Art. 2º. Para efeitos desta lei,
fica também proibida a associação entre empresas administradoras desses
aplicativos e estabelecimentos comerciais para o transporte remunerado de
passageiros em veículos não autorizados pelo Poder Público Municipal.

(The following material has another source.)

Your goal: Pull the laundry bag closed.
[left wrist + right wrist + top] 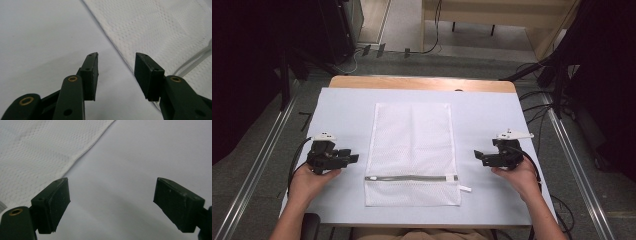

Art. 3º. A infração ao disposto
nesta lei acarretará ao condutor e aos estabelecimentos multa no valor de R$
1.500,00 (um mil e quinhentos reais), apreensão do veículo e demais sanções
cabíveis.
Parágrafo único – O valor da multa de que trata o caput deste artigo
será atualizado anualmente pela variação do Índice de Preços ao Consumidor
Amplo – IPCA, apurado pelo Instituto Brasileiro de Geografia e Estatística –
IBGE.
Art. 4º. Esta lei entra em vigor
na data da publicação.
(...)”
II – O parâmetro da fiscalização abstrata de constitucionalidade
A Lei n° 3.213, de 18 de novembro de 2015,
do Município de Santos, ao proibir o uso de carros particulares cadastrados em
aplicativos para o transporte remunerado individual de pessoas no Município de
Santos, fere a Constituição do Estado
de São Paulo, à qual está subordinada a produção normativa municipal ante a
previsão dos arts. 1º, 18, 29 e 31 da Constituição Federal.
Com efeito,
referido ato normativo municipal é incompatível com o artigo 144 da
Constituição Paulista, o qual dispõe que, verbis:
“Artigo 144 – Os Municípios, com autonomia política, legislativa, administrativa e financeira se auto- organizarão por Lei Orgânica, atendidos os princípios estabelecidos na Constituição Federal e nesta Constituição”.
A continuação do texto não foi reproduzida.